- **WORK ITEM**: The word "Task" marks the lines to keep; find each one in the data and copy it.

- **LISTED RECORDS**:
▬▬▬▬▬▬▬▬▬▬

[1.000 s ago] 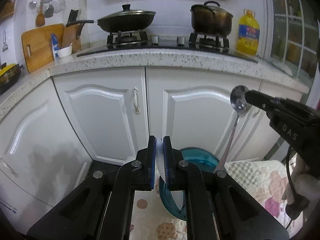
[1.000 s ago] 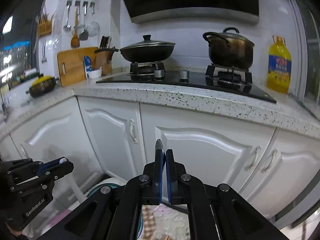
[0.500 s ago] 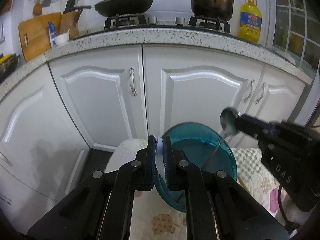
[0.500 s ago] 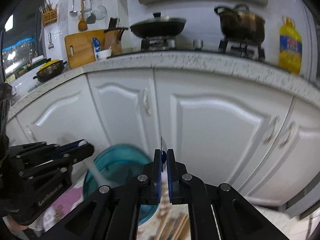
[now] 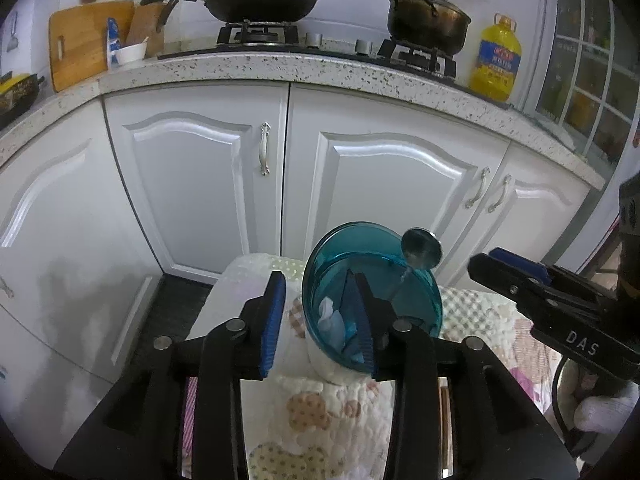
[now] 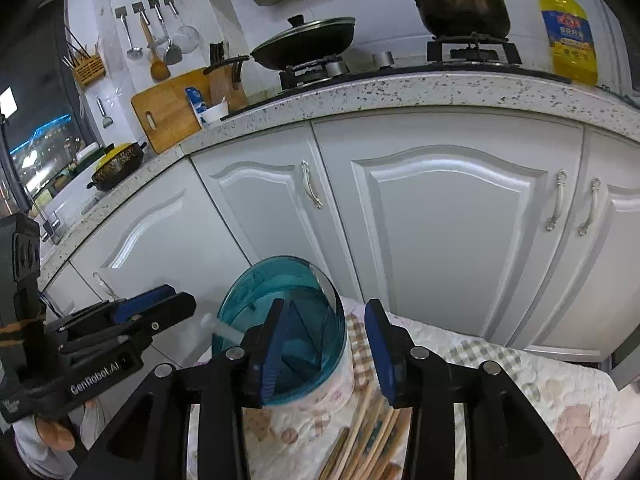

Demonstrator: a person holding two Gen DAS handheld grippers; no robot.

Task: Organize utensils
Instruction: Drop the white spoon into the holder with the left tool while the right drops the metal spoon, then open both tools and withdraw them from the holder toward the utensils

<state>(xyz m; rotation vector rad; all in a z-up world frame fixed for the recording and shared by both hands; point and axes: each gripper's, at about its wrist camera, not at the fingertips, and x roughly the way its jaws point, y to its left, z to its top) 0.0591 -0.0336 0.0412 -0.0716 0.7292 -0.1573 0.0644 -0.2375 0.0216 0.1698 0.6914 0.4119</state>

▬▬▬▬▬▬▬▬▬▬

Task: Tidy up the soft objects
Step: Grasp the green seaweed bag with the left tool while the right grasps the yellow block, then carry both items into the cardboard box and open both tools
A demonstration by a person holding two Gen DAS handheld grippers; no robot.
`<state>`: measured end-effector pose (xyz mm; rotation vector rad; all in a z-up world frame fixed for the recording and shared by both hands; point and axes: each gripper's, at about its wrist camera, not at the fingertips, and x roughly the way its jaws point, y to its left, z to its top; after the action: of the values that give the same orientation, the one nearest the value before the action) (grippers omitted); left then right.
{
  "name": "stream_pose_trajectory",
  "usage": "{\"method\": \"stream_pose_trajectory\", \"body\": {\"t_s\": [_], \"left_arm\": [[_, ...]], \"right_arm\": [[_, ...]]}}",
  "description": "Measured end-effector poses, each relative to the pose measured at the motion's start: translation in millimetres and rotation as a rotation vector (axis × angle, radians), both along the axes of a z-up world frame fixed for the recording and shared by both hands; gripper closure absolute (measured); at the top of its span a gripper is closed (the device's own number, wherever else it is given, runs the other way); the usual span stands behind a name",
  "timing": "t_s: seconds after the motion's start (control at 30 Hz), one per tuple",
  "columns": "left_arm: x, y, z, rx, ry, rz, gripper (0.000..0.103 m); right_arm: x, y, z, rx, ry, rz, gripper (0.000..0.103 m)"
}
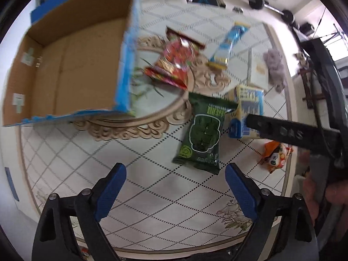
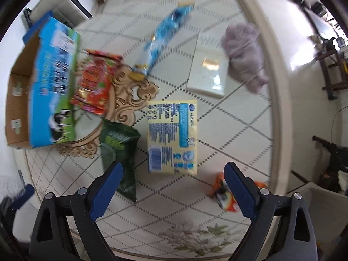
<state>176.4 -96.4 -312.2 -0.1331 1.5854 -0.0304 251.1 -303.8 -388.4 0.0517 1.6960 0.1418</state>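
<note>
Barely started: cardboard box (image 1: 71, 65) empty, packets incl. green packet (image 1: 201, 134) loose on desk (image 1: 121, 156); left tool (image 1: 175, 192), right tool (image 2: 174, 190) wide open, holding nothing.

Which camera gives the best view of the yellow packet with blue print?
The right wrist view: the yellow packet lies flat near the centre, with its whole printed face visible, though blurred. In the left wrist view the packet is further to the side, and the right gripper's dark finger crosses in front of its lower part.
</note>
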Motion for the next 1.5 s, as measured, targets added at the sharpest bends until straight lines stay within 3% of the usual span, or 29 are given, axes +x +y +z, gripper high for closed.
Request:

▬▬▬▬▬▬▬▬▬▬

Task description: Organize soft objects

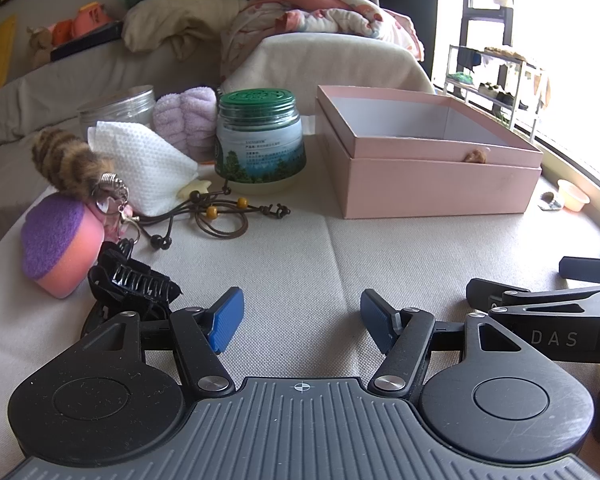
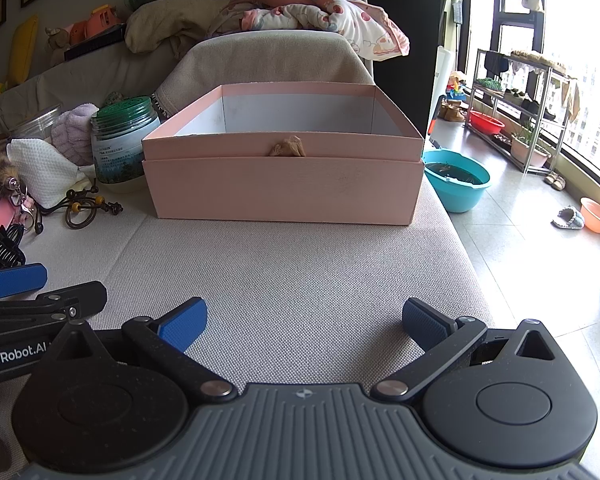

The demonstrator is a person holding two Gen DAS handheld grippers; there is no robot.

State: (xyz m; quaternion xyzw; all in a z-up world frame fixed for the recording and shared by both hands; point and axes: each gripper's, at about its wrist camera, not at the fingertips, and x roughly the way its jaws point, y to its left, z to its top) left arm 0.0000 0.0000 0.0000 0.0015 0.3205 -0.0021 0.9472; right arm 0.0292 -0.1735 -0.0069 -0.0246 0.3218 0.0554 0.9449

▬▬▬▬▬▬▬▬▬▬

- **EXERCISE ANSWER**:
Task: Organize utensils
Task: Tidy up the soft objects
Task description: Organize soft objects

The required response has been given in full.